А он...

Свет Вокруг
Вот любишь его, а он женат! И за это его ненавидишь. Тяжко носить в себе женское сердце – то разорвётся, то склеится. То пылает, то цветами инея зарастёт.

И что делать с тем, кто любит другую? Задаваться вопросом – ну, и чем она лучше? Волосы такие же рыжие, разве что натуральные. Глаза будто лунной пылью усыпаны, блестят во мраке ночей указующим маяком. Вся из себя – хороша.
А я что же? Смотрю на тебя во все свои четыре – высок, сложен чопорно, отточен мастером, из мрамора да из алмазов собран. Произведение искусства – и добавить нечего.
А я – больная – стою тут, потаскана прошлым, вывернута мыслями о будущем – эй, дружище, вколи мне дозу галоперидола. Я ненормальная.
Я психопатка. Осенняя слякоть изъела меня, перемешала кровь и судороги в одно. Просыпаюсь ночью – тебя нет – дышу отрывисто, ищу на ощупь, к горлу подкатывает комок горечи. Стук по половицам, идёшь, дверной скрип и – электрический разряд – привиделось.
Но между нами, видишь, абсолютный ноль, его даже руками можно нащупать. Никакой Кельвин или Цельсий не смог бы измерить всю глубину этого отрицания. Ты есть, а я – тень, чудовище, потеря, обморок. Чаще белых палат вижу разве что спины уходящих. Безвольный джинн в руках царя Соломона, тряпичная кукла, пару десятков кило мусора и надежд. Но это ведь так незначительно, верно?
Встану в рост, причешу спутанные кудри, выйду к свету. Пальцы нервно бродят меж пуговиц пальто, перебираясь сверху вниз. Шаркаю по аллеям, съедая невысказанные фразы, словно они карамельные льдинки. Мои слова попали в обитель к лангольерам – и оттуда не выберутся. От осознания самого себя убежать невозможно. Повторяю, как мантру, как молитву – я люблю тебя, я люблю. Не стояла перед иконами, не читала псалмы, не терла колени о пол кельи – я знала только одну веру, единственную религию – десяток букв твоего имени. Это последнее, что осталось, что они не смогут отнять. Что я сохраню, отливая металлом под кожей. И пусть природа заплачет кровавыми слезами, отражая итог – чокнутая, но верная!
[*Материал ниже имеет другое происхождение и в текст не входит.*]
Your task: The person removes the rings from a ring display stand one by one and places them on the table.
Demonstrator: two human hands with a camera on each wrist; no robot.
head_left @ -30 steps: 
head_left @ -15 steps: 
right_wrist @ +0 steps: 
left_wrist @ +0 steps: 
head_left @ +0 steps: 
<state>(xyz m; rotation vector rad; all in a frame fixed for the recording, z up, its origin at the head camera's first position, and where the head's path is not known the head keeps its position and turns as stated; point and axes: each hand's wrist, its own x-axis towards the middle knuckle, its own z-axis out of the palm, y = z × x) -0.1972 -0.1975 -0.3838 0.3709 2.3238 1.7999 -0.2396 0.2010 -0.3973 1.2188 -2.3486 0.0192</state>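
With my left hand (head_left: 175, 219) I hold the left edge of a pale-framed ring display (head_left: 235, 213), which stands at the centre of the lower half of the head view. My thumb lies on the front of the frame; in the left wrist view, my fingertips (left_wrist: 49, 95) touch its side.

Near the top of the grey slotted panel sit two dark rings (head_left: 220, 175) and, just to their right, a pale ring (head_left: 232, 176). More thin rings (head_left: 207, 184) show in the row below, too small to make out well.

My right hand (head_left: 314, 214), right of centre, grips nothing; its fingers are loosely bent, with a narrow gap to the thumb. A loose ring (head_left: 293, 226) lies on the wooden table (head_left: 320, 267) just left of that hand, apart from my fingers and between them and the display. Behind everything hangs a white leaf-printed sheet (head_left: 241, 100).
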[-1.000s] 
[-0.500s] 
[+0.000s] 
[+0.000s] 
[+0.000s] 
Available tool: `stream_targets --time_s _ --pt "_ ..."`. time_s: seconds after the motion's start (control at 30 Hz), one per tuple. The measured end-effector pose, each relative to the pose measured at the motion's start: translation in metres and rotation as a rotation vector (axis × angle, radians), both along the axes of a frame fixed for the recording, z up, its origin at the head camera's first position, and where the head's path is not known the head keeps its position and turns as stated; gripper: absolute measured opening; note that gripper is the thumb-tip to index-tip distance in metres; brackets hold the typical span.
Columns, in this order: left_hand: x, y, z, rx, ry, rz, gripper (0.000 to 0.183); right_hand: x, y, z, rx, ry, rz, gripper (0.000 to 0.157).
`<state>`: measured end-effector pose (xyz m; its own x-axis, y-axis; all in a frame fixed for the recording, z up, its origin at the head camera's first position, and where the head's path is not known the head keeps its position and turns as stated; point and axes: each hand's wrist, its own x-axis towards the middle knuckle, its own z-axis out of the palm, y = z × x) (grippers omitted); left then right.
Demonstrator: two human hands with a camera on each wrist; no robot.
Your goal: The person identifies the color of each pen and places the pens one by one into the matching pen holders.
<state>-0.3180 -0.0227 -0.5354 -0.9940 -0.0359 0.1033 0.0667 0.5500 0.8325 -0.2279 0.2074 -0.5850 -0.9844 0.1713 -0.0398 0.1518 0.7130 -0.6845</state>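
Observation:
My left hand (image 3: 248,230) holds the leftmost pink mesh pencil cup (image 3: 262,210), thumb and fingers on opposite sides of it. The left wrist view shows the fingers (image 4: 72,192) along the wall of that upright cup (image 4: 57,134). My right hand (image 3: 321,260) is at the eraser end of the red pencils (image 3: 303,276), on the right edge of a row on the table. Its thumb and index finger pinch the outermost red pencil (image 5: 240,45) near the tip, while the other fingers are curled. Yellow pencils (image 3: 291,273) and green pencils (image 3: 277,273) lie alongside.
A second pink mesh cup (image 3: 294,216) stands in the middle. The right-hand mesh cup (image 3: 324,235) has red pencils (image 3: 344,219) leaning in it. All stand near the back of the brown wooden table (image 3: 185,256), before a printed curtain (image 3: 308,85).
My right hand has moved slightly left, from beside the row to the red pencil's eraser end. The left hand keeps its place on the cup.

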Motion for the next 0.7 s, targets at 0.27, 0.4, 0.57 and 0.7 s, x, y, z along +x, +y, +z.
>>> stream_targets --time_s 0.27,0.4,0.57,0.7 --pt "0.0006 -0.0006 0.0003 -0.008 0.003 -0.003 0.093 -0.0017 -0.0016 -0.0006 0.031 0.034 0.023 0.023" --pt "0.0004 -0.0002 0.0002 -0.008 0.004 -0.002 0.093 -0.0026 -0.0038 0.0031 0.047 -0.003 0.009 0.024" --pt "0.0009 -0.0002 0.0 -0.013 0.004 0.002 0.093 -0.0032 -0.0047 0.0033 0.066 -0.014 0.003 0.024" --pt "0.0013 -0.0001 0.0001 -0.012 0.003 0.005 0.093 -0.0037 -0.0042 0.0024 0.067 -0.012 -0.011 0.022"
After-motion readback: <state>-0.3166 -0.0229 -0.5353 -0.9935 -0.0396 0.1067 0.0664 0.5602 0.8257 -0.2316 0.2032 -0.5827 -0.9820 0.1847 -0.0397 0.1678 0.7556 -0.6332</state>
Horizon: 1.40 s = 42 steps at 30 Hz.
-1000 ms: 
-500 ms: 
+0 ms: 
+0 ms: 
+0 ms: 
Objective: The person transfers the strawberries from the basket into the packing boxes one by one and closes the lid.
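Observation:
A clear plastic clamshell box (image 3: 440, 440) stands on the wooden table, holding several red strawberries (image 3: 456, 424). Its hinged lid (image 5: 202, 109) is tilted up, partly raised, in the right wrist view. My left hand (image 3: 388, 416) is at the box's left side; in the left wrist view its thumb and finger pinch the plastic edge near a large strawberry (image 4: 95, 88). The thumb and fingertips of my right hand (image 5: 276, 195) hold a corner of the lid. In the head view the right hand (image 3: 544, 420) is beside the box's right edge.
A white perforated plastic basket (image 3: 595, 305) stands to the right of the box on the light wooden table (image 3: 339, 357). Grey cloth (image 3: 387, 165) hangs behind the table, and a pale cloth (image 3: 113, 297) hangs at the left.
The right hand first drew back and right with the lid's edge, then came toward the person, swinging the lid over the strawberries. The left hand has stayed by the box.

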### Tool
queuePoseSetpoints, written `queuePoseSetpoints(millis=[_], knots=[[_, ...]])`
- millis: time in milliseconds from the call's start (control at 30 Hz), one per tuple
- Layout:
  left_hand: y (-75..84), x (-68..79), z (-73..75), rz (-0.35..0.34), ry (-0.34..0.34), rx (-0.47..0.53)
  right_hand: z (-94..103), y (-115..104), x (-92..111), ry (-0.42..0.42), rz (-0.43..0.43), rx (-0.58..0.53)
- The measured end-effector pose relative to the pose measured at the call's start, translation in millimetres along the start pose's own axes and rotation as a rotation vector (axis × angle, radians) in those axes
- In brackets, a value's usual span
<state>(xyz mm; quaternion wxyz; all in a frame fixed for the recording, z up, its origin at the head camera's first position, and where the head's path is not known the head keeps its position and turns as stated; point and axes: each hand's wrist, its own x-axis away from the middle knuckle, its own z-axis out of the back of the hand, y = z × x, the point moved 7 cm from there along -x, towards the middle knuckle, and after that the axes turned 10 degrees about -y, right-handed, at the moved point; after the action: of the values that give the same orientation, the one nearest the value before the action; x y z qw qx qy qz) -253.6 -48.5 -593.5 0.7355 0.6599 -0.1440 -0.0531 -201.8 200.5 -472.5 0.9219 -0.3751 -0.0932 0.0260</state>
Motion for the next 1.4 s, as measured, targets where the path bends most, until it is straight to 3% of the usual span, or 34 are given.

Любишь его, а он с ней! И руку её держит, прижимает к груди, целует в макушку, цветы таскает, как романтик 20-х годов.

Вспомни: ведь это я, не она, тебе рубахи штопала, ждала тебя с войны с самим собой, что была чудовищнее костра для безвинной колдуньи! Это не она, а я утирала тебе слёзы, когда ты потерял все слова и не мог говорить. Это я отвоевала тебя у смерти, у власти и у лезвия. Не она!
Когда мои веки сомкнутся, прохожие не станут декламировать «На смерть поэта» и не выложат цветами роз истрепанные инициалы. Харон не возьмет меня за плечи и не скажет: «Девочка моя, я ждал тебя сотни лет, чтобы проводить к вечности». Я сяду в лодку к торговцам-корейцам и мы поплывём бороздить бесконечное озеро страха и нищеты. Даже хороня мангуста, кто-то шепнёт: «Эх, хороший был зверёк, какая шкурка!», а я всё ещё жива – я здесь – в молчании одиночества.

Слышишь, как ворон случит в окно? Как бьётся в бесшумной истерике восковое сознание?

Ты взглянул на меня – и вышел. А я валялась мешком посреди коридора. Зеркало, посмотри на меня, - размазня, бестелесное скопление диагнозов и потерь.
Люблю его и женат он на мне, но, чувствую, скоро мы разведёмся.
- Что, уходишь? Прочь от меня пошёл! – я себе другого принца придумаю.

Воздух остекленел, ударяясь о мягкие стены. Вколите мне ещё неба меж крыльев, доктор, прошу.